───── PROVIDED INFORMATION ─────
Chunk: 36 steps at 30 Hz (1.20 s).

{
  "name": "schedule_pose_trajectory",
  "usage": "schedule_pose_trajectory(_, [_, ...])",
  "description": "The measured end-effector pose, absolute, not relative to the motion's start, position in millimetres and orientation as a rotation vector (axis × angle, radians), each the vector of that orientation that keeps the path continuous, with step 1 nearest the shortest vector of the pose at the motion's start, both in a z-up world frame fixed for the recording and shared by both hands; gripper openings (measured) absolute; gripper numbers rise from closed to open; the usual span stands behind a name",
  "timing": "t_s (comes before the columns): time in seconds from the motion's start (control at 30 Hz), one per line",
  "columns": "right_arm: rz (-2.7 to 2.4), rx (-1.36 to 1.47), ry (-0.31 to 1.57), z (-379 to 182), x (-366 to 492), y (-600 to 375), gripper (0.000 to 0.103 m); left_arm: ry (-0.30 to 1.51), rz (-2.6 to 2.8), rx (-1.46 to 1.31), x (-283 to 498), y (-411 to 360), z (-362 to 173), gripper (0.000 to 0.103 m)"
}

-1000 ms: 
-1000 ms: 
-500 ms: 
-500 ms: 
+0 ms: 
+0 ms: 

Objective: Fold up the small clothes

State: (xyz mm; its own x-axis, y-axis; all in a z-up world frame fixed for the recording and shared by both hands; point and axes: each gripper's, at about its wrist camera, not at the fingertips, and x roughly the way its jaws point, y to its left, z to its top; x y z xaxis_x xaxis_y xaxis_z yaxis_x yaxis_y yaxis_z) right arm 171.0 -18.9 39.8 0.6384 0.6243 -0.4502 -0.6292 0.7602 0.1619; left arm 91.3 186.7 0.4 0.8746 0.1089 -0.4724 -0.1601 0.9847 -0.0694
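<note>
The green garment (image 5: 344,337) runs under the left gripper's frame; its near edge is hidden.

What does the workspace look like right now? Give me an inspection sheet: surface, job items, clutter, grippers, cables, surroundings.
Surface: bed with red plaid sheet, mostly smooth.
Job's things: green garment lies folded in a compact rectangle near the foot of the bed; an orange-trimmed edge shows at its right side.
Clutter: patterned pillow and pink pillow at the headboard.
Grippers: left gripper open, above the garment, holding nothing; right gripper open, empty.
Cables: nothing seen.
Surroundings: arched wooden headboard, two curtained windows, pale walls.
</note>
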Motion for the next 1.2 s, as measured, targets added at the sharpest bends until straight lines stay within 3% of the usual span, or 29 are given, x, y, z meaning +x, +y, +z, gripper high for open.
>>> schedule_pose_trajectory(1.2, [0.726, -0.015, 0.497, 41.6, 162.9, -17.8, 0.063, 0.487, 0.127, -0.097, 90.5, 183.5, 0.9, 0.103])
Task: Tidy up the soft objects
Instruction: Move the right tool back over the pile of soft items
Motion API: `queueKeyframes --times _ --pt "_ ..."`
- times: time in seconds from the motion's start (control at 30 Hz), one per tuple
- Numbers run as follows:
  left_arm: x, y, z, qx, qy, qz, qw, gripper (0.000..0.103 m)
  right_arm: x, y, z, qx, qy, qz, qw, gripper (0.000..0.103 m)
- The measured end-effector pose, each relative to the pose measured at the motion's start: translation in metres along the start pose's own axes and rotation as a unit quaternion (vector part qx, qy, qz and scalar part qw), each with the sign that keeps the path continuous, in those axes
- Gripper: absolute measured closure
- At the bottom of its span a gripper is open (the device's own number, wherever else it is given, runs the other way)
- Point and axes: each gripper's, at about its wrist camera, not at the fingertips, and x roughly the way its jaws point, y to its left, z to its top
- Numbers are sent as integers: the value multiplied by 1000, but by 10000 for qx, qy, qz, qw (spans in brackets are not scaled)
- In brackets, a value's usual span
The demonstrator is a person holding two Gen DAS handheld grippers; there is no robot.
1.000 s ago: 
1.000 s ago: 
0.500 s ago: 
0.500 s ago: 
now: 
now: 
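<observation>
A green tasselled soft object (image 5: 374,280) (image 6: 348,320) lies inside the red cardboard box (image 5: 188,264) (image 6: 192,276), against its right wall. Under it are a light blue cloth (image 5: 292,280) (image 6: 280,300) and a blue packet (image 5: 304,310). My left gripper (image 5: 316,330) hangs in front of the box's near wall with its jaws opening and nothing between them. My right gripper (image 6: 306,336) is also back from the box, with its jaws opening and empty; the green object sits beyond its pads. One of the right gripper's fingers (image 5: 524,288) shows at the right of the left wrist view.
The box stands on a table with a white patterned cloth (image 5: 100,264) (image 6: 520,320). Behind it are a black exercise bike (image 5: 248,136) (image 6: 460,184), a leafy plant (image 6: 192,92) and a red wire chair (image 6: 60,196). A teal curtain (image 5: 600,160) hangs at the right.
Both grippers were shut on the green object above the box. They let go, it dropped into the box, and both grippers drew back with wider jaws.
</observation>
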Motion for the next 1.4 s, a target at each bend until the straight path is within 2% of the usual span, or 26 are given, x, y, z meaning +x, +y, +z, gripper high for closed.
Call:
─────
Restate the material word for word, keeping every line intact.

Chunk: 36 steps at 30 Hz (1.20 s).

{
  "name": "schedule_pose_trajectory",
  "usage": "schedule_pose_trajectory(_, [_, ...])",
  "description": "The measured end-effector pose, absolute, not relative to the motion's start, position in millimetres and orientation as a rotation vector (axis × angle, radians), each the vector of that orientation that keeps the path continuous, with step 1 nearest the shortest vector of the pose at the motion's start, both in a z-up world frame fixed for the recording and shared by both hands; gripper openings (measured) absolute; gripper numbers rise from closed to open; the usual span stands behind a name",
  "timing": "t_s (comes before the columns): time in seconds from the motion's start (control at 30 Hz), one per line",
  "columns": "right_arm: rz (-2.7 to 2.4), rx (-1.36 to 1.47), ry (-0.31 to 1.57), z (-379 to 182), x (-366 to 492), y (-600 to 375), gripper (0.000 to 0.103 m); left_arm: ry (-0.30 to 1.51), rz (-2.6 to 2.8), rx (-1.46 to 1.31), x (-283 to 498), y (-411 to 360), z (-362 to 173), gripper (0.000 to 0.103 m)"
}

-1000 ms: 
-1000 ms: 
-500 ms: 
-500 ms: 
+0 ms: 
+0 ms: 

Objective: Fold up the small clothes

State: (xyz mm; its own x-axis, y-axis; all in a z-up world frame fixed for the recording and shared by both hands; point and axes: each gripper's, at about its wrist camera, not at the fingertips, and x roughly the way its jaws point, y to its left, z to its top; x y z xaxis_x xaxis_y xaxis_z yaxis_x yaxis_y yaxis_z) right arm 171.0 -18.9 39.8 0.6384 0.6243 -0.4502 -0.6292 0.7602 0.1619; left arm 91.3 186.7 0.4 0.8746 0.1089 -0.4724 -0.1601 0.9847 -0.0694
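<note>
The green garment (image 5: 344,337) runs under the left gripper's frame; its near edge is hidden.

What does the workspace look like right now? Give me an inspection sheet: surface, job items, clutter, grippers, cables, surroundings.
Surface: bed with red plaid sheet, mostly smooth.
Job's things: green garment lies folded in a compact rectangle near the foot of the bed; an orange-trimmed edge shows at its right side.
Clutter: patterned pillow and pink pillow at the headboard.
Grippers: left gripper open, above the garment, holding nothing; right gripper open, empty.
Cables: nothing seen.
Surroundings: arched wooden headboard, two curtained windows, pale walls.
</note>
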Motion for the next 1.2 s, as measured, targets added at the sharpest bends until straight lines stay within 3% of the usual span, or 29 are given, x, y, z meaning +x, +y, +z, gripper high for open.
>>> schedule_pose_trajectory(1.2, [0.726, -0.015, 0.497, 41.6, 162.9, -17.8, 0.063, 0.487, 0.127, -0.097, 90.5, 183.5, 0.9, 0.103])
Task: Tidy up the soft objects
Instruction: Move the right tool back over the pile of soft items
Motion API: `queueKeyframes --times _ --pt "_ ..."`
- times: time in seconds from the motion's start (control at 30 Hz), one per tuple
- Numbers run as follows:
  left_arm: x, y, z, qx, qy, qz, qw, gripper (0.000..0.103 m)
  right_arm: x, y, z, qx, qy, qz, qw, gripper (0.000..0.103 m)
- The measured end-effector pose, each relative to the pose measured at the motion's start: translation in metres along the start pose's own axes and rotation as a unit quaternion (vector part qx, qy, qz and scalar part qw), each with the sign that keeps the path continuous, in those axes
- Gripper: absolute measured closure
- At the bottom of its span a gripper is open (the device's own number, wherever else it is given, runs the other way)
- Point and axes: each gripper's, at about its wrist camera, not at the fingertips, and x roughly the way its jaws point, y to its left, z to its top
- Numbers are sent as integers: the value multiplied by 1000, but by 10000 for qx, qy, qz, qw (spans in brackets are not scaled)
- In brackets, a value's usual span
The demonstrator is a person holding two Gen DAS handheld grippers; there is no robot.
1.000 s ago: 
1.000 s ago: 
0.500 s ago: 
0.500 s ago: 
now: 
now: 
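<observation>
A green tasselled soft object (image 5: 374,280) (image 6: 348,320) lies inside the red cardboard box (image 5: 188,264) (image 6: 192,276), against its right wall. Under it are a light blue cloth (image 5: 292,280) (image 6: 280,300) and a blue packet (image 5: 304,310). My left gripper (image 5: 316,330) hangs in front of the box's near wall with its jaws opening and nothing between them. My right gripper (image 6: 306,336) is also back from the box, with its jaws opening and empty; the green object sits beyond its pads. One of the right gripper's fingers (image 5: 524,288) shows at the right of the left wrist view.
The box stands on a table with a white patterned cloth (image 5: 100,264) (image 6: 520,320). Behind it are a black exercise bike (image 5: 248,136) (image 6: 460,184), a leafy plant (image 6: 192,92) and a red wire chair (image 6: 60,196). A teal curtain (image 5: 600,160) hangs at the right.
Both grippers were shut on the green object above the box. They let go, it dropped into the box, and both grippers drew back with wider jaws.
</observation>
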Motion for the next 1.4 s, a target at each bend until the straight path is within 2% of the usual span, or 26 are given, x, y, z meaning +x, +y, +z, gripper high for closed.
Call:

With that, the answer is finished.